Problem :: Reproduce the data exactly as it stands.

Recorded information ::
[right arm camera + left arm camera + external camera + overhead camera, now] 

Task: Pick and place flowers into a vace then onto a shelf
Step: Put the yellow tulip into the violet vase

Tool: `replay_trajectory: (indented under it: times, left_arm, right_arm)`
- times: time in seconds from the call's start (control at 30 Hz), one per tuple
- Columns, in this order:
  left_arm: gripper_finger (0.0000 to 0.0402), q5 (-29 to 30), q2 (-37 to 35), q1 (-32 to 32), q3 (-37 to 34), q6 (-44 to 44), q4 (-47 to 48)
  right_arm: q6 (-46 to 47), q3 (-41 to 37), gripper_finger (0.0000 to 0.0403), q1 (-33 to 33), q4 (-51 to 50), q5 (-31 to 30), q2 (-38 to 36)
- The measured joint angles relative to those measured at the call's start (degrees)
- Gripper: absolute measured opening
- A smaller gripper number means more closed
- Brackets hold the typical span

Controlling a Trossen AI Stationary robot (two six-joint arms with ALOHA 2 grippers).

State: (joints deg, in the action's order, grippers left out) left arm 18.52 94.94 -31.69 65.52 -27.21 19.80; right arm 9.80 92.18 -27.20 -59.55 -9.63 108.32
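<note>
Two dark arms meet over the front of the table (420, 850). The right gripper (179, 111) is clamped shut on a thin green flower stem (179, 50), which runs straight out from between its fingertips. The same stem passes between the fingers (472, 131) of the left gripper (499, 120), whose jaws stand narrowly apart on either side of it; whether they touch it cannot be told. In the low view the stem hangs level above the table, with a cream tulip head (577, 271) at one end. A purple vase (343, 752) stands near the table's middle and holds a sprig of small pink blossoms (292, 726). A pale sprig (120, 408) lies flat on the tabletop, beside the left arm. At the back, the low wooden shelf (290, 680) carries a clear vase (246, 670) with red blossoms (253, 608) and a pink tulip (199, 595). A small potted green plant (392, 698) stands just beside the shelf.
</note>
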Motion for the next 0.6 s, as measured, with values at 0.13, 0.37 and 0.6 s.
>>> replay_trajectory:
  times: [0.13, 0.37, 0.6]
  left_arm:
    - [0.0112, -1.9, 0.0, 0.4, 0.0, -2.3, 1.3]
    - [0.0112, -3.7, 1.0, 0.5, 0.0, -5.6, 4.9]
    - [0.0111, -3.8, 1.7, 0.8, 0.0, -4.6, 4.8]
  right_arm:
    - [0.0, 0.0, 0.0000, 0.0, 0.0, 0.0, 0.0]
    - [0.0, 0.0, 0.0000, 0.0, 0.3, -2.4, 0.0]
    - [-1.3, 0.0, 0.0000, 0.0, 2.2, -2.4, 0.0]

The answer ::
[right arm camera + left arm camera + external camera + overhead camera, now] 

Task: Pick and place flowers into a vace then onto a shelf
Step: Put the yellow tulip into the violet vase

Tool: `replay_trajectory: (indented under it: times, left_arm, right_arm)`
- times: time in seconds from the call's start (control at 30 Hz), one per tuple
- Columns, in this order:
  left_arm: gripper_finger (0.0000 to 0.0402), q5 (-29 to 30), q2 (-37 to 35), q1 (-32 to 32), q3 (-37 to 34), q6 (-44 to 44), q4 (-47 to 48)
  right_arm: q6 (-46 to 47), q3 (-41 to 37), gripper_finger (0.0000 to 0.0403), q1 (-33 to 33), q4 (-51 to 50), q5 (-31 to 30), q2 (-38 to 36)
- The measured joint angles relative to those measured at the call's start (degrees)
- Gripper: absolute measured opening
- A smaller gripper number means more closed
- Brackets hold the typical span

Controlling a Trossen AI Stationary robot (two six-joint arms with ALOHA 2 grippers).

State: (joints deg, in the action's order, grippers left out) left arm 18.52 94.94 -31.69 65.52 -27.21 19.80; right arm 9.80 92.18 -27.20 -59.55 -9.63 108.32
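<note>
Two dark arms meet over the front of the table (420, 850). The right gripper (179, 111) is clamped shut on a thin green flower stem (179, 50), which runs straight out from between its fingertips. The same stem passes between the fingers (472, 131) of the left gripper (499, 120), whose jaws stand narrowly apart on either side of it; whether they touch it cannot be told. In the low view the stem hangs level above the table, with a cream tulip head (577, 271) at one end. A purple vase (343, 752) stands near the table's middle and holds a sprig of small pink blossoms (292, 726). A pale sprig (120, 408) lies flat on the tabletop, beside the left arm. At the back, the low wooden shelf (290, 680) carries a clear vase (246, 670) with red blossoms (253, 608) and a pink tulip (199, 595). A small potted green plant (392, 698) stands just beside the shelf.
</note>
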Motion for the next 0.6 s, as measured, with values at 0.13, 0.37 and 0.6 s.
>>> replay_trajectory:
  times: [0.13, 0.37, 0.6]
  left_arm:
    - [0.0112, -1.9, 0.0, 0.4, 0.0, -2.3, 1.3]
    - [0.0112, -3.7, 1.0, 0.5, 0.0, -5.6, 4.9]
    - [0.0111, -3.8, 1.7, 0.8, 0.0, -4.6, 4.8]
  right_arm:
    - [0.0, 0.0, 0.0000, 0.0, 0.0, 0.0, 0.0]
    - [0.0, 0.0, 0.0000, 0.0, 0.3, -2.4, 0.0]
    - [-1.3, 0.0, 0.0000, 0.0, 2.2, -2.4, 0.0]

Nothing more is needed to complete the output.